■ **REQUIRED WORK**
Could you transcribe all of the data word for word?

■ **RECORDED INFORMATION**

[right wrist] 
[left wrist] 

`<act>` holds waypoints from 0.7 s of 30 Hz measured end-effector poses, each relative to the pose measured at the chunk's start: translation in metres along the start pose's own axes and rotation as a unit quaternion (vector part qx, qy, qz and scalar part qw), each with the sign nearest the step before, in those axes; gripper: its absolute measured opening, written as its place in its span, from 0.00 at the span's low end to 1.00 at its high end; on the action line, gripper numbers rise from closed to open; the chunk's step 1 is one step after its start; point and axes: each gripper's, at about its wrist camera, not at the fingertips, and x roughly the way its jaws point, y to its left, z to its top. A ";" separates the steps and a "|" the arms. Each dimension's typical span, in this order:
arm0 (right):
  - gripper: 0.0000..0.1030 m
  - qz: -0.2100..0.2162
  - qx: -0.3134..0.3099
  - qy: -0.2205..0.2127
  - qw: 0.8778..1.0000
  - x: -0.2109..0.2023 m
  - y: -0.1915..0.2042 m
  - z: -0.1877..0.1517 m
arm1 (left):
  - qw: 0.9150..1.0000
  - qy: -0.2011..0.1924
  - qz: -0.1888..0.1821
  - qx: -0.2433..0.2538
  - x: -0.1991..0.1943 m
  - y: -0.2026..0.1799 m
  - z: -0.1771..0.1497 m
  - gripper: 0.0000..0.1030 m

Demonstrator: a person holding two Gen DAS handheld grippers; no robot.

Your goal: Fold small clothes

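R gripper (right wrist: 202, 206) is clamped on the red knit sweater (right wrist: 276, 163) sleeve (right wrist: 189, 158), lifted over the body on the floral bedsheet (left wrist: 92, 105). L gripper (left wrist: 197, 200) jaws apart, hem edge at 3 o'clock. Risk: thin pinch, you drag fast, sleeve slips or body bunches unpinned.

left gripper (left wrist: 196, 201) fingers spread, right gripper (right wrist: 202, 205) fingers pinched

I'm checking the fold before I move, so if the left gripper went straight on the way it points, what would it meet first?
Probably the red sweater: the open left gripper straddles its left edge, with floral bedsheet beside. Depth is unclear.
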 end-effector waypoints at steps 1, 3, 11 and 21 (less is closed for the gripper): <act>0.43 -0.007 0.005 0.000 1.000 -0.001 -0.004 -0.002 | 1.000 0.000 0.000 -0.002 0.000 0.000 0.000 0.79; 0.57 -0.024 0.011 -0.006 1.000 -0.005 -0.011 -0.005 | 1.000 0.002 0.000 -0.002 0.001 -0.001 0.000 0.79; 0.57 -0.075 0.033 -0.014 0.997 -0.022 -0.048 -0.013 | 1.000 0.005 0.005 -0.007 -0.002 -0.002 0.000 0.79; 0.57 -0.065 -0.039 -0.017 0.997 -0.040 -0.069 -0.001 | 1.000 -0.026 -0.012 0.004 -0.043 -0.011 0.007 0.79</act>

■ **RESULT OF THIS EXERCISE**
[right wrist] 
[left wrist] 

`<act>` holds waypoints from 0.7 s of 30 Hz measured end-effector poses, each relative to the pose measured at the chunk's start: translation in metres along the start pose's own axes and rotation as a unit quaternion (vector part qx, qy, qz and scalar part qw), each with the sign nearest the step before, in those axes; gripper: its absolute measured opening, written as its place in its span, from 0.00 at the span's low end to 1.00 at its high end; on the action line, gripper numbers rise from closed to open; the chunk's step 1 is one step after its start; point and axes: each gripper's, at about its wrist camera, not at the fingertips, and x roughly the way its jaws point, y to its left, z to its top. A ";" separates the steps and a "|" the arms. Each dimension's typical span, in this order:
arm0 (right):
  - gripper: 0.0000..0.1030 m
  - qz: -0.2100..0.2162
  - qx: -0.3134..0.3099
  - qy: -0.2205..0.2127
  - qw: 0.8778..1.0000
  - x: -0.2109..0.2023 m
  - y: -0.1915..0.2042 m
  - z: -0.1877..0.1517 m
arm1 (left):
  - qw: 0.9150..1.0000
  - qy: -0.2011..0.1924
  - qz: -0.1888..0.1821
  - qx: -0.2433..0.2538
  - x: -0.1991..0.1943 m
  - y: -0.2026..0.1799 m
  - z: -0.1771..0.1497 m
  - gripper: 0.0000..0.1030 m

Demonstrator: a person holding two Gen DAS handheld grippers; no robot.

Your goal: Fold small clothes

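R gripper (right wrist: 202, 206) is clamped on the red knit sweater (right wrist: 276, 163) sleeve (right wrist: 189, 158), lifted over the body on the floral bedsheet (left wrist: 92, 105). L gripper (left wrist: 197, 200) jaws apart, hem edge at 3 o'clock. Risk: thin pinch, you drag fast, sleeve slips or body bunches unpinned.

left gripper (left wrist: 196, 201) fingers spread, right gripper (right wrist: 202, 205) fingers pinched

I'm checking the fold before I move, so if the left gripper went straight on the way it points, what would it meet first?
Probably the red sweater: the open left gripper straddles its left edge, with floral bedsheet beside. Depth is unclear.
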 end-effector waypoints at steps 1, 3, 11 and 21 (less is closed for the gripper): <act>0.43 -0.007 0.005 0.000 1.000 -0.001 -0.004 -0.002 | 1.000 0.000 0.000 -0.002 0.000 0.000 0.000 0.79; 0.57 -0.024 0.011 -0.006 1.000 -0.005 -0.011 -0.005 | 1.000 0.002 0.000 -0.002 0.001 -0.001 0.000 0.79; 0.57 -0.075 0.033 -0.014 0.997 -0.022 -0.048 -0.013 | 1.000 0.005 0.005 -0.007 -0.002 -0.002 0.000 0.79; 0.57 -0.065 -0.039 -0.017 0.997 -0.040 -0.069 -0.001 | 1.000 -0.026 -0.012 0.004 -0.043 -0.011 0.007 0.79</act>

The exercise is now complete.